Sarah O'Connor

Writer – Playwright – Cannot Save You From The Robot Apocalypse

“At seventeen, Lenora Hope/ Hung her sister with a rope/ Stabbed her father with a knife/ Took her mother’s happy life/ ‘It wasn’t me,’ Lenora said/ But she’s the only one not dead,” (Sager 9-10).

Kit McDeere is familiar with the childhood chant of Lenora Hope, the young teenaged girl who all those years ago was accused of murdering her family. But she was never found guilty, and hasn’t been seen for fifty-four years. Until Kit is hired as Lenora’s caregiver and expected to move into Hope’s End, where the murders took place. Kit would rather do anything than take the job, but after Lenora’s previous nurse fled in the middle of the night, and with her own accusations against her, Kit really doesn’t have any other options.
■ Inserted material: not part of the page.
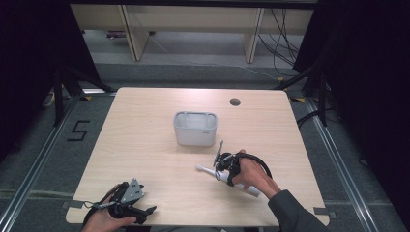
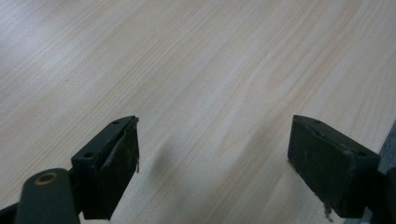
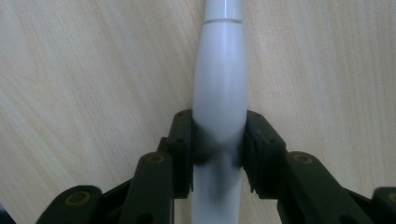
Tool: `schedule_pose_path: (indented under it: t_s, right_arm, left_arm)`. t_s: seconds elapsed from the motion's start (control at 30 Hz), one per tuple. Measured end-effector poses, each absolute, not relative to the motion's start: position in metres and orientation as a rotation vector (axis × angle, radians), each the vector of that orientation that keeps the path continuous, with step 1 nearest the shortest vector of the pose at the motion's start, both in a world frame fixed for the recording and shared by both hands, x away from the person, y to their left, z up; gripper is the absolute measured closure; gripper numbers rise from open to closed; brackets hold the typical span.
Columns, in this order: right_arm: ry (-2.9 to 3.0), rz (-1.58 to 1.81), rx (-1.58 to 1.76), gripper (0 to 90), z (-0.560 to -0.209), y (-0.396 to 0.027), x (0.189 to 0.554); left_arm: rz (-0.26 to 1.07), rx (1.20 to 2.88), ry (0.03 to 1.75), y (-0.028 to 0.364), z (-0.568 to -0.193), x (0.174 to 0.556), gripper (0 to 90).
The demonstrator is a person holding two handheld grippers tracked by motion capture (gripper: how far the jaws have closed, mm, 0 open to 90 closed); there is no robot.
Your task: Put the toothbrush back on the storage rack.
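Right gripper point(image 3: 218, 149) is clamping the white electric toothbrush point(image 3: 219, 93) mid-handle (lying flat on table point(image 1: 145, 145)); left gripper point(image 2: 212, 163) is gaping, empty.

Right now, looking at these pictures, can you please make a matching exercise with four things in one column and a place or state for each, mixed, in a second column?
Things:
1. electric toothbrush
2. grey container
3. left tongs
4. round hole

Places or states:
A. open, with only bare wood between the jaws
B. in the table top near the far edge
C. clamped between the right tongs
D. standing at the middle of the table

Pairs: 1-C, 2-D, 3-A, 4-B
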State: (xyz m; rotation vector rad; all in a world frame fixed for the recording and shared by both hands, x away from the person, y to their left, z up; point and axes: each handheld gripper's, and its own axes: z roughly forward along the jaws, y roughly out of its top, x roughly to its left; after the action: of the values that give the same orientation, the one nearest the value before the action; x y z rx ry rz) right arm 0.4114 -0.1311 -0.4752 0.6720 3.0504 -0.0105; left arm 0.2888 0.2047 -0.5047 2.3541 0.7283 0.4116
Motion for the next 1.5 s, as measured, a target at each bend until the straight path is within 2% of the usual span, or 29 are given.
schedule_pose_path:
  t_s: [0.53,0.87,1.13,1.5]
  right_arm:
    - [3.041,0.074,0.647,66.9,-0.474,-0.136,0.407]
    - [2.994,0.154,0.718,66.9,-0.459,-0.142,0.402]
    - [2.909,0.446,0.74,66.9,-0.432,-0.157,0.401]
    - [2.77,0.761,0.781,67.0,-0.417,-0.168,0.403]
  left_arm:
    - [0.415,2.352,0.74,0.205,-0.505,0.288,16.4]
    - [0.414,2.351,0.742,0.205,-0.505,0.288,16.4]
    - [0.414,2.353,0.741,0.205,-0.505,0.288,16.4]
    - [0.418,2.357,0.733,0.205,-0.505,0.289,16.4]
And after a series of strokes and a case of polio has left Lenora bed-ridden and partially paralyzed, she really isn’t a threat. But Lenora has taken a shine to Kit, and with the use of a typewriter she has decided to tell Kit everything that happened the night of the murders.

This is my first Riley Sager book and it might be my last. It’s not that I didn’t enjoy The Only One Left, I actually enjoyed quite a lot about it. The book is incredibly atmospheric, Sager does an excellent job describing the dilapidated Hope’s End where bits of the old mansion are literally breaking off and falling into the sea as well as the wrongness about the house, both from the way it tilts to the foreboding feeling it’s inhabitants create. It has many great Gothic qualities to it, the house and its characters feeling like something out of a V.C. Andrews novel. (bring back the keyhole covers!). I enjoyed the mystery and going along with Kit as she became committed to learning Lenora’s story while dealing with her own past. I also enjoyed that the story alternated between Kit’s perspective and Lenora’s story as she was typing it out.

There are a few twists and turns, some of them good, a few that did actually shock me, but the book really lost me near the end. It seemed to be twist after twist after twist each new revelation getting more ridiculous as the story went on. Some of the characters are intriguing, none of them good but all of them beautiful shades of morally grey except that some of them turn more comical near the end. I could not understand Kit’s father, and Mrs. Baker became more humourous then terrifying, and Lenora ended up more bizarre than anything. And then certain aspects of Kit go ignored, like the fact that this thirty-year-old caregiver is sleeping with her nineteen-year-old neighbour, technically legal but not right. But this is never seen as wrong behaviour, it’s just a way to introduce an, ultimately, insignificant character so he can briefly show up later to provide some crucial information.

A mix of Turn of the Screw and Whatever Happened to Baby Jane?, there are parts to The Only One Left that are wonderfully creepy, but like Hope’s End in crumbles and falls apart in the end. A fun journey with little payoff, I’m not sure if Sager is an author I’ll be continuing with.

62703226Publication: June 20th 2023
Publisher: Dutton
Pages: 385 pages (Hardcover)
Source: Library
Genre: Fiction, Horror, Gothic, Mystery
My Rating: ⛤⛤⛤.5
Summary:

At seventeen, Lenora Hope
Hung her sister with a rope

Now reduced to a schoolyard chant, the Hope family murders shocked the Maine coast one bloody night in 1929. While most people assume seventeen-year-old Lenora was responsible, the police were never able to prove it. Other than her denial after the killings, she has never spoken publicly about that night, nor has she set foot outside Hope’s End, the cliffside mansion where the massacre occurred.
Stabbed her father with a knife
Took her mother’s happy life

It’s now 1983, and home-health aide Kit McDeere arrives at a decaying Hope’s End to care for Lenora after her previous nurse fled in the middle of the night. In her seventies and confined to a wheelchair, Lenora was rendered mute by a series of strokes and can only communicate with Kit by tapping out sentences on an old typewriter. One night, Lenora uses it to make a tantalizing offer—I want to tell you everything.
“It wasn’t me,” Lenora said
But she’s the only one not dead

As Kit helps Lenora write about the events leading to the Hope family massacre, it becomes clear there’s more to the tale than people know. But when new details about her predecessor’s departure come to light, Kit starts to suspect Lenora might not be telling the complete truth—and that the seemingly harmless woman in her care could be far more dangerous than she first thought.